Ternyata, ada pernyataan dari Tyasno Sudarto, mantan Kepala Staf Angkatan Darat (KSAD), yang menyampaikan pandangannya bahwa buruknya penegakan hukum di Indonesia disebabkan oleh kerusakan sistem dan para pemimpinnya. (RMOL, 10/11/2011)
Memang, sistem hukum yang berlaku saat ini tidak mampu menjamin keadilan. Hal ini karena hukum yang diterapkan adalah hasil buatan manusia. Teks-teks hukum bisa direkayasa sesuai kepentingan pihak yang berkuasa atau berkepentingan, terutama mereka yang memiliki uang dan pengaruh.

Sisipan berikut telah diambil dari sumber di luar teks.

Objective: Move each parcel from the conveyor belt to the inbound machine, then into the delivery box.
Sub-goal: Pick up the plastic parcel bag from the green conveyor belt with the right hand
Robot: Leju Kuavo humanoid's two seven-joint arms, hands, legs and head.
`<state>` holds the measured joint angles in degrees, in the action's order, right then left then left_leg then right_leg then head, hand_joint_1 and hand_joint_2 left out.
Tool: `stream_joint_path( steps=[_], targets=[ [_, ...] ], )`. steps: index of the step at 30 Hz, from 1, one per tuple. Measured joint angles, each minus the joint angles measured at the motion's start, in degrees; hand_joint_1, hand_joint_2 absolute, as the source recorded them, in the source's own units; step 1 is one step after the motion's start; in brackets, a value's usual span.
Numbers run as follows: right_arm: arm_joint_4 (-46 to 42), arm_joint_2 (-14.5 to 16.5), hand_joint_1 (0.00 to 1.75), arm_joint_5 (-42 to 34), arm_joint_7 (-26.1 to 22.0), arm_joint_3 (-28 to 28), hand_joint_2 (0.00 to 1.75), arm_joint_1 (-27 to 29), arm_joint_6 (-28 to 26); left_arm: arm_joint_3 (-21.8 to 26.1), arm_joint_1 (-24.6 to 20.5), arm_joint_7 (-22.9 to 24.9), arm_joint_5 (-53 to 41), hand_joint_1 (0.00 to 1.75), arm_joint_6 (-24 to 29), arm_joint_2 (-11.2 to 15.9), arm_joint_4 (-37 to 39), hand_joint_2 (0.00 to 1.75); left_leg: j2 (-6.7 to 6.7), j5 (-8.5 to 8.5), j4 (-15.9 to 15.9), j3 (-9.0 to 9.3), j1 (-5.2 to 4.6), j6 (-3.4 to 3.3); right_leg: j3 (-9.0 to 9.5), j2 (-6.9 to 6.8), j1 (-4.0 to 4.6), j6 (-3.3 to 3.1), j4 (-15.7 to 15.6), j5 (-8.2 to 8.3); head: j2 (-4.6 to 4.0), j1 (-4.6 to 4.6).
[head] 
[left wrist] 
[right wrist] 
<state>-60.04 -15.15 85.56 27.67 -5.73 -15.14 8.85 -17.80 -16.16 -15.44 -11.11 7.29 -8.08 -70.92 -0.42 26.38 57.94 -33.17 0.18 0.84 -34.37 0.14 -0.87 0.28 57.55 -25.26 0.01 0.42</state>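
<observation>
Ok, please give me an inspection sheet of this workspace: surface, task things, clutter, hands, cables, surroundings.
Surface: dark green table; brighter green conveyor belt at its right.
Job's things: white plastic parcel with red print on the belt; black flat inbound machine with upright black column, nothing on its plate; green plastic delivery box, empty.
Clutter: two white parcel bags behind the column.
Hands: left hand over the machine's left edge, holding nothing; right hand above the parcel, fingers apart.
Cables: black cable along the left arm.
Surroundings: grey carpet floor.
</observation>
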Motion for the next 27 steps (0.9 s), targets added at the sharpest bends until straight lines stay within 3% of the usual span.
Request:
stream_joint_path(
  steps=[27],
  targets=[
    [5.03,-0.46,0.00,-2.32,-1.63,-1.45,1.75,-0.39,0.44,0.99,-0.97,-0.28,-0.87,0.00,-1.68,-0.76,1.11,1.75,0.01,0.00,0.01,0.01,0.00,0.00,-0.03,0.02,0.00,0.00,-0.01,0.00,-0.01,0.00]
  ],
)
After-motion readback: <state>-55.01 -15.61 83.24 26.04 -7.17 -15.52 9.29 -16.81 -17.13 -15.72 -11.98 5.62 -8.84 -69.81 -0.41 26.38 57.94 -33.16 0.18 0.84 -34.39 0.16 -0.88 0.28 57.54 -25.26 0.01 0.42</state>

Oleh sebab itu, demi menyelamatkan Indonesia, perubahan sistem hukum menjadi suatu keharusan. Hukum yang seharusnya diterapkan adalah hukum syariah Islam yang bersumber dari Allah ﷻ, Zat Yang Maha Adil. Hanya syariah Islam yang benar-benar menjamin keadilan dan membawa keberkahan. Rasulullah ﷺ bersabda:
لَحَدٌّ يُقَامُ فِيْ اْلأَرْضِ خَيْرٌ مِنْ أَنْ يُمْطَرُوْا أَرْبَعِيْنَ صَبَاحًا
"Sungguh satu dari hadd (hukum-hukum Allah) yang ditegakkan di muka bumi adalah lebih baik dari diturunkan hujan 40 hari" (HR. an-Nasai, Ibnu Majah dan Ahmad).
Padahal, kita tahu bahwa dalam Al-Qur'an, hujan digambarkan sebagai simbol rezeki dan keberkahan.

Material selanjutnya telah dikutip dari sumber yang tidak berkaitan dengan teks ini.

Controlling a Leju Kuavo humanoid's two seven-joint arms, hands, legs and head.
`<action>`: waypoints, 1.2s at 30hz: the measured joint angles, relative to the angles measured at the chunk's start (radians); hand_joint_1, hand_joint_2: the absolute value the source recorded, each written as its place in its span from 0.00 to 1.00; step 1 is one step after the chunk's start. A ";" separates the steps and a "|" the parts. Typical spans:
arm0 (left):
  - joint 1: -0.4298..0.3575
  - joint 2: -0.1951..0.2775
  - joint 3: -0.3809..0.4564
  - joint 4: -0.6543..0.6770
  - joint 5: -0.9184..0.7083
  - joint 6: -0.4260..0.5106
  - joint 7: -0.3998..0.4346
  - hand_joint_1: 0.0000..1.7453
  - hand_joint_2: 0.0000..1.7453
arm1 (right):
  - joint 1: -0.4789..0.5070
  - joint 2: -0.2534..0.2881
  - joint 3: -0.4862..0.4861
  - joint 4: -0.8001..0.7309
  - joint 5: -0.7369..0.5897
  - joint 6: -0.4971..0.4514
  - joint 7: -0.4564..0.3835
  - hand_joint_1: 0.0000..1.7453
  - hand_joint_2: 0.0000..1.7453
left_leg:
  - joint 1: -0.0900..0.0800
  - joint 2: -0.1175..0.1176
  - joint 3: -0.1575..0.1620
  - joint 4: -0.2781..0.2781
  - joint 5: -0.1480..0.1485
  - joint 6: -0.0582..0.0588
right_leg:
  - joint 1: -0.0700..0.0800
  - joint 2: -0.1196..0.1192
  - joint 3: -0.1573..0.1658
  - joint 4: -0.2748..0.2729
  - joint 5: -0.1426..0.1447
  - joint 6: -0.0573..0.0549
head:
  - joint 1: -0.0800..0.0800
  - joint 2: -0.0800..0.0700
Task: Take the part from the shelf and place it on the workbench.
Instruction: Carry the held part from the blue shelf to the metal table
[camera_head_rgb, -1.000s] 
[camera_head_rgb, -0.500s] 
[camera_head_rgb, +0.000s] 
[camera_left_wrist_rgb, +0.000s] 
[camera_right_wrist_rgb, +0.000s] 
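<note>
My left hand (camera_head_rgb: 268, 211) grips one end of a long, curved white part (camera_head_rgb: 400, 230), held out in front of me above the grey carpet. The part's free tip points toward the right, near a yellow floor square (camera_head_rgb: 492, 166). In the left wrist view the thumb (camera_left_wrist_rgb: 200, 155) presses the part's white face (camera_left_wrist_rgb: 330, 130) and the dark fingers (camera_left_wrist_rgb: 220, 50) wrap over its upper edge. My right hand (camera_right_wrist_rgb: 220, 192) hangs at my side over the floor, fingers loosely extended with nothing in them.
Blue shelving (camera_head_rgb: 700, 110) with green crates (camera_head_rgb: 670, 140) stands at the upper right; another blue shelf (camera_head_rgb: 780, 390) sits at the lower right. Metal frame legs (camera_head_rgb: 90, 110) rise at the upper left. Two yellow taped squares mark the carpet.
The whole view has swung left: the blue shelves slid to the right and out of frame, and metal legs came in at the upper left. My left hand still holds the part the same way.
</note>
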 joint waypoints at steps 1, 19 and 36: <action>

Saat ini, para penegak hukum tidak lagi bisa diandalkan. Mafia peradilan bahkan melibatkan para pejabat tinggi di lembaga penegakan hukum. Banyak pihak yang terlibat, mulai dari polisi, pengacara, jaksa, hingga hakim, tak luput dari jeratan praktik kotor mafia peradilan.
Rasulullah ﷺ bersabda:
حَدَّثَنَا مُحَمَّدُ بْنُ حَسَّانَ السَّمْتِيُّ حَدَّثَنَا خَلَفُ بْنُ خَلِيفَةَ عَنْ أَبِي هَاشِمٍ عَنْ ابْنِ بُرَيْدَةَ عَنْ أَبِيهِ عَنْ النَّبِيِّ صَلَّى اللَّهُ عَلَيْهِ وَسَلَّمَ قَالَ الْقُضَاةُ ثَلَاثَةٌ وَاحِدٌ فِي الْجَنَّةِ وَاثْنَانِ فِي النَّارِ فَأَمَّا الَّذِي فِي الْجَنَّةِ فَرَجُلٌ عَرَفَ الْحَقَّ فَقَضَى بِهِ وَرَجُلٌ عَرَفَ الْحَقَّ فَجَارَ فِي الْحُكْمِ فَهُوَ فِي النَّارِ وَرَجُلٌ قَضَى لِلنَّاسِ عَلَى جَهْلٍ فَهُوَ فِي النَّارِ قَالَ أَبُو دَاوُد وَهَذَا أَصَحُّ شَيْءٍ فِيهِ يَعْنِي حَدِيثَ ابْنِ بُرَيْدَةَ الْقُضَاةُ ثَلَاثَةٌ
"Para hakim itu ada tiga golongan: dua di antaranya di neraka, dan satu di surga. Yang di surga adalah seorang hakim yang mengetahui kebenaran lalu memutuskan perkara berdasarkan kebenaran tersebut. Yang di neraka adalah seorang hakim yang mengetahui kebenaran namun berlaku zalim dalam keputusannya, dan seorang hakim yang memutuskan perkara bagi manusia dengan kebodohan (tanpa ilmu), maka ia juga di neraka." (HR. al-Baihaqi dan an-Nasa’i).
Karena itu, sudah saatnya sistem hukum yang berlaku saat ini diganti dengan syariah Islam yang hanya bisa ditegakkan oleh seorang khalifah. Inilah satu-satunya jalan untuk menyelamatkan Indonesia dan seluruh umat manusia dari kezaliman dan mafia peradilan.